-- Task directions --
For the data below, restate word for word only the lines from the line containing "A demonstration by" through the line containing "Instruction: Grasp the", both ends included.

[[ Supplied data, beginning ]]

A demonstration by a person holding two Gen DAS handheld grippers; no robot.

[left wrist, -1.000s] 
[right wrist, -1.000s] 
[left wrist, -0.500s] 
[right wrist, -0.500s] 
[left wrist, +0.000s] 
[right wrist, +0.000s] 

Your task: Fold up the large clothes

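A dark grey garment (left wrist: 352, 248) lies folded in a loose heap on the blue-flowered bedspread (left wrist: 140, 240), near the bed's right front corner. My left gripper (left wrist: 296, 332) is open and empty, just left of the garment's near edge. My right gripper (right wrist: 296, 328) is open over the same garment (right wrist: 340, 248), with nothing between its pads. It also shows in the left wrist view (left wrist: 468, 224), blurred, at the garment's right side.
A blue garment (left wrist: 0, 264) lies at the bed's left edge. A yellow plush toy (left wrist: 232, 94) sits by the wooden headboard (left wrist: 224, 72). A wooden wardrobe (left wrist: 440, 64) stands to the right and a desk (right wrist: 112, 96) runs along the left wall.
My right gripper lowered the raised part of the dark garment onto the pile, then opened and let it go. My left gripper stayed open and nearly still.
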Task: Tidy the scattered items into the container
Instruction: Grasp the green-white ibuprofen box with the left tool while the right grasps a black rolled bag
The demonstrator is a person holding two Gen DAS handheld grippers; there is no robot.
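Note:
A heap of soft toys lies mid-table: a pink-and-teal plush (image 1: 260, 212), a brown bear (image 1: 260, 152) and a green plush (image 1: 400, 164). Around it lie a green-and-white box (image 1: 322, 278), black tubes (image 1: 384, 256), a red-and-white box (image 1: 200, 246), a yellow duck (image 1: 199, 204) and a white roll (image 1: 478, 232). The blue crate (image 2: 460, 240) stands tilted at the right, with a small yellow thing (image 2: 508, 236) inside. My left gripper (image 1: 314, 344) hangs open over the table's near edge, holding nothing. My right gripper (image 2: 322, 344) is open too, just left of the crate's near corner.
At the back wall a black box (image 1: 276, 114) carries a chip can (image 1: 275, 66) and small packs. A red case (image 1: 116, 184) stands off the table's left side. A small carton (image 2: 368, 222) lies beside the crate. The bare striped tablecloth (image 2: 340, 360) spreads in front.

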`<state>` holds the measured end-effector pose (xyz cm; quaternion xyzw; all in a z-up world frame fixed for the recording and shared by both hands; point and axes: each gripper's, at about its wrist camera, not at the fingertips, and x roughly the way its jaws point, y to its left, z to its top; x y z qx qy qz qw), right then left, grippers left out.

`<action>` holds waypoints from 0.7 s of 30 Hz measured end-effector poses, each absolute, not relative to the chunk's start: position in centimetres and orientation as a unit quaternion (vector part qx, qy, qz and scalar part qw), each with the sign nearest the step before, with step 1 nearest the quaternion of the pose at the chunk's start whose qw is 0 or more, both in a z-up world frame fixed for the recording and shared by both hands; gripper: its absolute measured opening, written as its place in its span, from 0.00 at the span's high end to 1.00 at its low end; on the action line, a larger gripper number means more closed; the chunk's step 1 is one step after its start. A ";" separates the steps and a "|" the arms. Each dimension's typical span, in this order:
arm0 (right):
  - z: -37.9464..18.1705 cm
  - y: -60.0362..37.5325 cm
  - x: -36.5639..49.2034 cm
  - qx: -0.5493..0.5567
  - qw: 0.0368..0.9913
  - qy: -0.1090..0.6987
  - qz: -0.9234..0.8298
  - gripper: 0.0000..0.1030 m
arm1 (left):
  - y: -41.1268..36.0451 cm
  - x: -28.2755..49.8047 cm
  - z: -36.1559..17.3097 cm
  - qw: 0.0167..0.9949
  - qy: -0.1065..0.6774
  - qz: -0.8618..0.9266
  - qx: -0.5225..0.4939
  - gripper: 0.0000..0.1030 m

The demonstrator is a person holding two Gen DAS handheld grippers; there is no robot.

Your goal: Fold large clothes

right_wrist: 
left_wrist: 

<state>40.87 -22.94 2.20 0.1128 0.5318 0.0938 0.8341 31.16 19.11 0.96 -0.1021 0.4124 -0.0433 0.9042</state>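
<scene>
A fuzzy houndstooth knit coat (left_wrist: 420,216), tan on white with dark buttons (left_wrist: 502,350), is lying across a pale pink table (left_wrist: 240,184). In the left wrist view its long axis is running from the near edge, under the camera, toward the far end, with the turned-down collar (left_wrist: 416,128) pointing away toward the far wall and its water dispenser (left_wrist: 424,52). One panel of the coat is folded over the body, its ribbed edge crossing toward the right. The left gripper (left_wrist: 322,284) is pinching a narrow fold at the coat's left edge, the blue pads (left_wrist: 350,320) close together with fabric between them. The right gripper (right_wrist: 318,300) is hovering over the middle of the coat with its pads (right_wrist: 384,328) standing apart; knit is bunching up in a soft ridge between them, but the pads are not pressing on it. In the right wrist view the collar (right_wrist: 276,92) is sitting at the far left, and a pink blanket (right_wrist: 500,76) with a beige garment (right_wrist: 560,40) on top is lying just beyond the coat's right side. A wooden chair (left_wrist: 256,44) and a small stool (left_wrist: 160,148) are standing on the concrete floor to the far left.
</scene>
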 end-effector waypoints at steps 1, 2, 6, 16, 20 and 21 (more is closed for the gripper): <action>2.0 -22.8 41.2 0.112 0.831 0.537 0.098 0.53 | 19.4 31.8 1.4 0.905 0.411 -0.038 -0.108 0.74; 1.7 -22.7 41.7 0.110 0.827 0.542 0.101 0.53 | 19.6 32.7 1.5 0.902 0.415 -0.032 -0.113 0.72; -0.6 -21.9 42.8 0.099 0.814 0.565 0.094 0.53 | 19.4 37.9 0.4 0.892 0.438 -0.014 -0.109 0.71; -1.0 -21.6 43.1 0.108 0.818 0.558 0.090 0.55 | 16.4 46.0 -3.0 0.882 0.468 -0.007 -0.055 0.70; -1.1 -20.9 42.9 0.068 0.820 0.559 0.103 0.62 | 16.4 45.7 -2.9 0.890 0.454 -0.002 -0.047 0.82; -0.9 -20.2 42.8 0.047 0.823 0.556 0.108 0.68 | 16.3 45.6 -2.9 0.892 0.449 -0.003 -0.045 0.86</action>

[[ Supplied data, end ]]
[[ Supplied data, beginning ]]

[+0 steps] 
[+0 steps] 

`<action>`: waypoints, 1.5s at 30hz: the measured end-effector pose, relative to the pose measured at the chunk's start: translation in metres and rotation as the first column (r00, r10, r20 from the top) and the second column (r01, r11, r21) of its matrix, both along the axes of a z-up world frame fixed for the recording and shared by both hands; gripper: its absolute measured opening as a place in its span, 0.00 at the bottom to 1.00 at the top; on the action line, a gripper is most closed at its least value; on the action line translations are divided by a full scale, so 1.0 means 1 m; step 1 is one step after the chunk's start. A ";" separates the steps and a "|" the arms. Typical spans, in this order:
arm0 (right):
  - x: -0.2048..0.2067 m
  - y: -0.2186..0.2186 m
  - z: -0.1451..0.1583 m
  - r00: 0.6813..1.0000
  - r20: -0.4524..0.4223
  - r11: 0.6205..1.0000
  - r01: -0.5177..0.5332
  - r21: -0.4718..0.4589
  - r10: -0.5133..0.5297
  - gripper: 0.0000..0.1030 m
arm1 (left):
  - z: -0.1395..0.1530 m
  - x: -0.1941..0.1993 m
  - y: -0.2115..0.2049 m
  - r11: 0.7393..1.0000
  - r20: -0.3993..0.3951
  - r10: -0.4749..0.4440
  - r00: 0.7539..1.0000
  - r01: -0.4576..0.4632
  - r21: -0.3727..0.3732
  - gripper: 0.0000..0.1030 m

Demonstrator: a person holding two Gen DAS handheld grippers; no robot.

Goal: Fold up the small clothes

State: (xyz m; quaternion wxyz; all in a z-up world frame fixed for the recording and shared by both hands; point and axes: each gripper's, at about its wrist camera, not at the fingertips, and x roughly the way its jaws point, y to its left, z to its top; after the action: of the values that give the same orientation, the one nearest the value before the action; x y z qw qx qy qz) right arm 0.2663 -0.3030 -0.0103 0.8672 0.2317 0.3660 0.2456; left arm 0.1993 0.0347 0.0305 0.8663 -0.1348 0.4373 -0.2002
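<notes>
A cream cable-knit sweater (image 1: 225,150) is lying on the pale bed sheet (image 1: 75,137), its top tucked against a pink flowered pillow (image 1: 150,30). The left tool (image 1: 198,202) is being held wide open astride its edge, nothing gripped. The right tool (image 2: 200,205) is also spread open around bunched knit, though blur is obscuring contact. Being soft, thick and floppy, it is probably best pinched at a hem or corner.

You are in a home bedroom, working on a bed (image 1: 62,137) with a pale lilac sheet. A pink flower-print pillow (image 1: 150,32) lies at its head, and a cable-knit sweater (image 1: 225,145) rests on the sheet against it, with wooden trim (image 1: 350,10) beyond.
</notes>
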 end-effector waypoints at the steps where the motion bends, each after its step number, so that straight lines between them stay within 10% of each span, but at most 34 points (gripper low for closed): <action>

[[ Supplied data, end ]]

-- Worked solution --
A demonstration by a person holding two Gen DAS handheld grippers; no robot.

[left wrist, -1.000s] 
[right wrist, -1.000s] 
[left wrist, -0.500s] 
[right wrist, -0.500s] 
[left wrist, +0.000s] 
[right wrist, +0.000s] 

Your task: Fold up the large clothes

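A dark grey garment (left wrist: 352, 248) lies folded in a loose heap on the blue-flowered bedspread (left wrist: 140, 240), near the bed's right front corner. My left gripper (left wrist: 296, 332) is open and empty, just left of the garment's near edge. My right gripper (right wrist: 296, 328) is open over the same garment (right wrist: 340, 248), with nothing between its pads. It also shows in the left wrist view (left wrist: 468, 224), blurred, at the garment's right side.
A blue garment (left wrist: 0, 264) lies at the bed's left edge. A yellow plush toy (left wrist: 232, 94) sits by the wooden headboard (left wrist: 224, 72). A wooden wardrobe (left wrist: 440, 64) stands to the right and a desk (right wrist: 112, 96) runs along the left wall.
My right gripper lowered the raised part of the dark garment onto the pile, then opened and let it go. My left gripper stayed open and nearly still.
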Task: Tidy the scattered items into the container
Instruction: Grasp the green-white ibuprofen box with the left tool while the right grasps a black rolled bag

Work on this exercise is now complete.